The most difficult poems in the book are in an early volume called "The Tennis Court Oath" (1962) which was largely written during Ashbery's stay in Paris. The work is written in a collage style in which sections from different sources are sometimes pasted together in a manner similar to that used by the beat writer William S. Burroughs who also was living in Paris at the time. Subsequent to this collection, Ashbery began the process of modifying the difficulties of his work, a process than has continued through his long career.
My favorite collections in this volume were "Three Poems" (1972) and "The Vermont Notebook" (1975). The former work consists of three lengthy and highly intense prose poems called "The New Spirit", "Theme" and "Recital" to Ashbery's companion, David. The latter book, published in the same year as "Self-Portrait" is a fond look at life in Vermont accompanied by drawings by Joe Brainard. Both these collections will reward reading.
The collections published after "Houseboat Days" tend to be more mixed and laid-back in character than the earlier volumes. A poem called "The Songs we Know Best" in the collection "A Wave" (1984) derives from the poet's repeated hearings of a rock song called "Reunited" which he disliked but couldn't get out of his head. This poem is written in rhyme and meter, unlike most of its companions.
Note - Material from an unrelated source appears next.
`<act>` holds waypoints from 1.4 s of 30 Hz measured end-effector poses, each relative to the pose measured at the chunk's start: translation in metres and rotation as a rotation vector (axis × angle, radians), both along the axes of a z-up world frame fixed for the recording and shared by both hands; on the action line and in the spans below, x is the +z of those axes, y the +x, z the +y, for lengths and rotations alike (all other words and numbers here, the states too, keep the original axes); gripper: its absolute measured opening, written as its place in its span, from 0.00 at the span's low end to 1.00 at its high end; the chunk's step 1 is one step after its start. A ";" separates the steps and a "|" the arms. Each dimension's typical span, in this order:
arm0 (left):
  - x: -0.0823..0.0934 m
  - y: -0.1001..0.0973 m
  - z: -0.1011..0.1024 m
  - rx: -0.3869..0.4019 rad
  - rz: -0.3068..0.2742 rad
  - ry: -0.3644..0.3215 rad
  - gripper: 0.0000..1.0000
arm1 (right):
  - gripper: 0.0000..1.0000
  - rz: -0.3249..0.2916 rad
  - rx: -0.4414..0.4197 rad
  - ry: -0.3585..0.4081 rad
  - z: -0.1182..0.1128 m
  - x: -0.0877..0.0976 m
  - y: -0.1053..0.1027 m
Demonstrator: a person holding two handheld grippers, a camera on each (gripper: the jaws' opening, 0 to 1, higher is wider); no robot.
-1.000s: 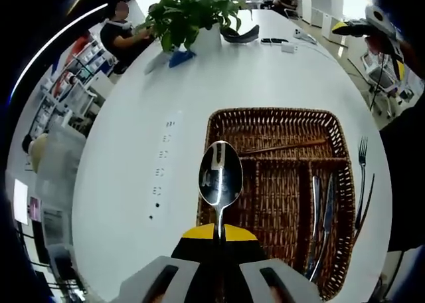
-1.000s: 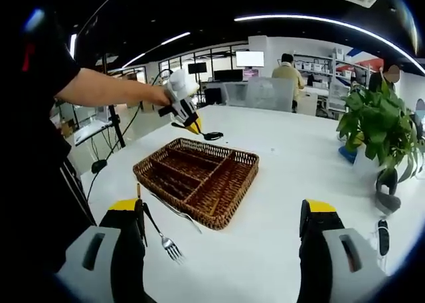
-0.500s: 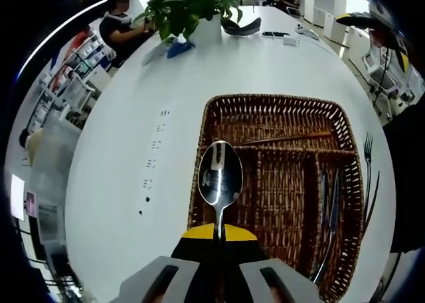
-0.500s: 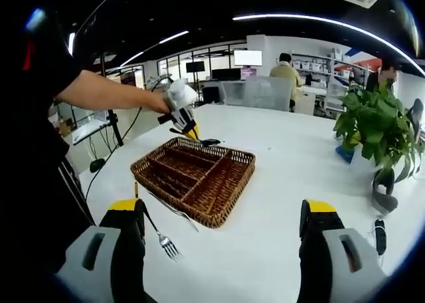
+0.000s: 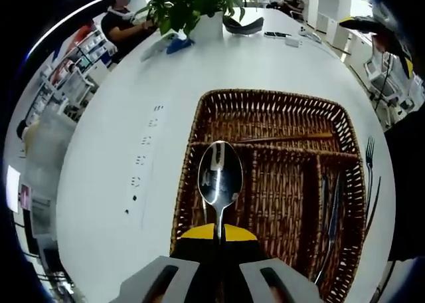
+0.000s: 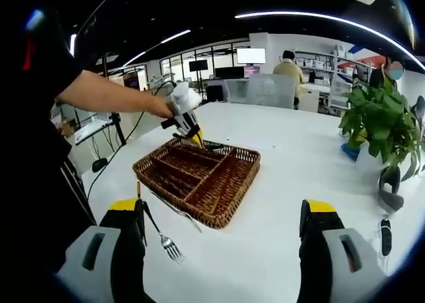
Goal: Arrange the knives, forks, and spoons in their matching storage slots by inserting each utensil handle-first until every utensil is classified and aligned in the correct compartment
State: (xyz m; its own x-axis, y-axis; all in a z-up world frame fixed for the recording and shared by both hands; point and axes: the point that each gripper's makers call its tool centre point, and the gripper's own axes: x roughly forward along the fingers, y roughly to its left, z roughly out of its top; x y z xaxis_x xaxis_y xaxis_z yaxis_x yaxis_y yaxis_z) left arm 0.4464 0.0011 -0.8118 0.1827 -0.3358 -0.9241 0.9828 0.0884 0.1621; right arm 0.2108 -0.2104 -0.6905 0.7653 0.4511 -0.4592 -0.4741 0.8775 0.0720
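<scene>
Wicker tray, L gripper clamps spoon – R gripper agape, fork beside.

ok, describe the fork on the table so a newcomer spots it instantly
Find the wicker tray on the white table. The fork lies on the bare tabletop just outside the tray's long side, nearest the right tongs, tines toward them. Unlike the knives, it isn't in a slot.

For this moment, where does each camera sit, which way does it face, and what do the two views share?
Left gripper view: rides the left gripper, looking down on the wicker tray; its jaws hold a spoon.
Right gripper view: rides the right gripper, looking across the table at the tray; jaws open, the person's arm reaching in.
Shared: tray, fork, plant.
</scene>
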 end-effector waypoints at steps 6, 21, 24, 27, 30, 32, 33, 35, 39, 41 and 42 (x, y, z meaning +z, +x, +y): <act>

Among the many poems in the latter volumes, "Alone in the Lumber Business" , Ashbery's use of Japanese forms in "37 Haikus" and the "Haibuns", and the prose poem "Description of a Masque" seem to warrant mention in this brief overview. The long poem "The Skaters" from the "Rivers and Mountains" collection (1966) is difficult but also is worth singling out for attention.
In an interview he gave to LOA upon publication of the volume, Ashbery mentioned his own little-known favorites from his poems: "He" (from Some Trees); "Idaho" (The Tennis Court Oath); Eclogue(Some Trees); "Rain" (The Tennis Court Oath);"The Chateau Hardware" (The Double Dream of Spring); "Description of a Masque" (A Wave), "Alone in the Lumber Business" (April Galleons) and "The Young Prince and the Young Princess" (uncollected). Ashbery also expresses his fondness for the long poem "Clepsydra" in the "Rivers and Mountains" collection. Readers wishing to browse may wish to look at these selected poems in addition to the poems in "Self-Portrait" and "Houseboat Days".
This is a volume to be read slowly and lightly and over time. A key is to avoid getting angry with oneself or with Ashbery for the many things in this book that will appear almost unintelligible. I am grateful to the Library of America for making this volume available to many readers. I look forward to the second LOA volume of John Ashbery's poetry.